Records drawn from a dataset
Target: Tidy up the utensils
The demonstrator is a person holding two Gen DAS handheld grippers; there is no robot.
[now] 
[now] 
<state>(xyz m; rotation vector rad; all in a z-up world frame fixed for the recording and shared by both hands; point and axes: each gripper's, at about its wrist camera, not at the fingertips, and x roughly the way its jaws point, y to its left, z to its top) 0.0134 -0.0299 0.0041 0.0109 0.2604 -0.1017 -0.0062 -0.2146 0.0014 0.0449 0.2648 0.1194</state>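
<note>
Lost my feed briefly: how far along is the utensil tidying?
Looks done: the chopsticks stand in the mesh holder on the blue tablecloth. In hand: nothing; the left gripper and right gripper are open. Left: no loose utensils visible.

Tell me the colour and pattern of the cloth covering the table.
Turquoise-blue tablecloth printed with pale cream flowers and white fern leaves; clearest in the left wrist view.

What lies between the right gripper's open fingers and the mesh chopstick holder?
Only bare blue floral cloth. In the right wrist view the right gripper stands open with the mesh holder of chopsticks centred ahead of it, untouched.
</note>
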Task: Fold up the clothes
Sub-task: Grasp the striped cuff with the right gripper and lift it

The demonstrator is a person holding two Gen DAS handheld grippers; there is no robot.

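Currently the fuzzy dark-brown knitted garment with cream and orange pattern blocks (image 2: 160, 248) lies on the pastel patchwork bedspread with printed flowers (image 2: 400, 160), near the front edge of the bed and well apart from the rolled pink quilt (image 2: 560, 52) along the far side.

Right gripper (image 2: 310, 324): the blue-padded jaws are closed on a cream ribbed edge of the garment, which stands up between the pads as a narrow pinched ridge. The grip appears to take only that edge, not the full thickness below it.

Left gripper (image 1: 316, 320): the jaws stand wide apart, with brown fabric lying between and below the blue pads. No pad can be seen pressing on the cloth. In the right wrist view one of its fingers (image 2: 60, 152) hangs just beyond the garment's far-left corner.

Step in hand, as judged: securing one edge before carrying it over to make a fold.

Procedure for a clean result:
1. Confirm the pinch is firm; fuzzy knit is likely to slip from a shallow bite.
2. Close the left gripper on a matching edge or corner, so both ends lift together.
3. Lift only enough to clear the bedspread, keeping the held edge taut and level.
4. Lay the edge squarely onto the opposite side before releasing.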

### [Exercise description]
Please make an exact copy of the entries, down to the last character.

### [Expected output]
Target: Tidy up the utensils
The demonstrator is a person holding two Gen DAS handheld grippers; there is no robot.
[now] 
[now] 
<state>(xyz m; rotation vector rad; all in a z-up world frame fixed for the recording and shared by both hands; point and axes: each gripper's, at about its wrist camera, not at the fingertips, and x roughly the way its jaws point, y to its left, z to its top) 0.0134 -0.0299 0.0041 0.0109 0.2604 -0.1017 -0.0062 -0.2146 0.0014 0.0449 0.2648 0.1194</state>
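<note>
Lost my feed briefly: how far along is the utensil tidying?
Looks done: the chopsticks stand in the mesh holder on the blue tablecloth. In hand: nothing; the left gripper and right gripper are open. Left: no loose utensils visible.

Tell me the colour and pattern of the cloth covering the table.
Turquoise-blue tablecloth printed with pale cream flowers and white fern leaves; clearest in the left wrist view.

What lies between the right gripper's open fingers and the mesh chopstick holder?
Only bare blue floral cloth. In the right wrist view the right gripper stands open with the mesh holder of chopsticks centred ahead of it, untouched.
</note>
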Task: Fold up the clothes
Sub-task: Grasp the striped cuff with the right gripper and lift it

The demonstrator is a person holding two Gen DAS handheld grippers; there is no robot.

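Currently the fuzzy dark-brown knitted garment with cream and orange pattern blocks (image 2: 160, 248) lies on the pastel patchwork bedspread with printed flowers (image 2: 400, 160), near the front edge of the bed and well apart from the rolled pink quilt (image 2: 560, 52) along the far side.

Right gripper (image 2: 310, 324): the blue-padded jaws are closed on a cream ribbed edge of the garment, which stands up between the pads as a narrow pinched ridge. The grip appears to take only that edge, not the full thickness below it.

Left gripper (image 1: 316, 320): the jaws stand wide apart, with brown fabric lying between and below the blue pads. No pad can be seen pressing on the cloth. In the right wrist view one of its fingers (image 2: 60, 152) hangs just beyond the garment's far-left corner.

Step in hand, as judged: securing one edge before carrying it over to make a fold.

Procedure for a clean result:
1. Confirm the pinch is firm; fuzzy knit is likely to slip from a shallow bite.
2. Close the left gripper on a matching edge or corner, so both ends lift together.
3. Lift only enough to clear the bedspread, keeping the held edge taut and level.
4. Lay the edge squarely onto the opposite side before releasing.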

The response is finished.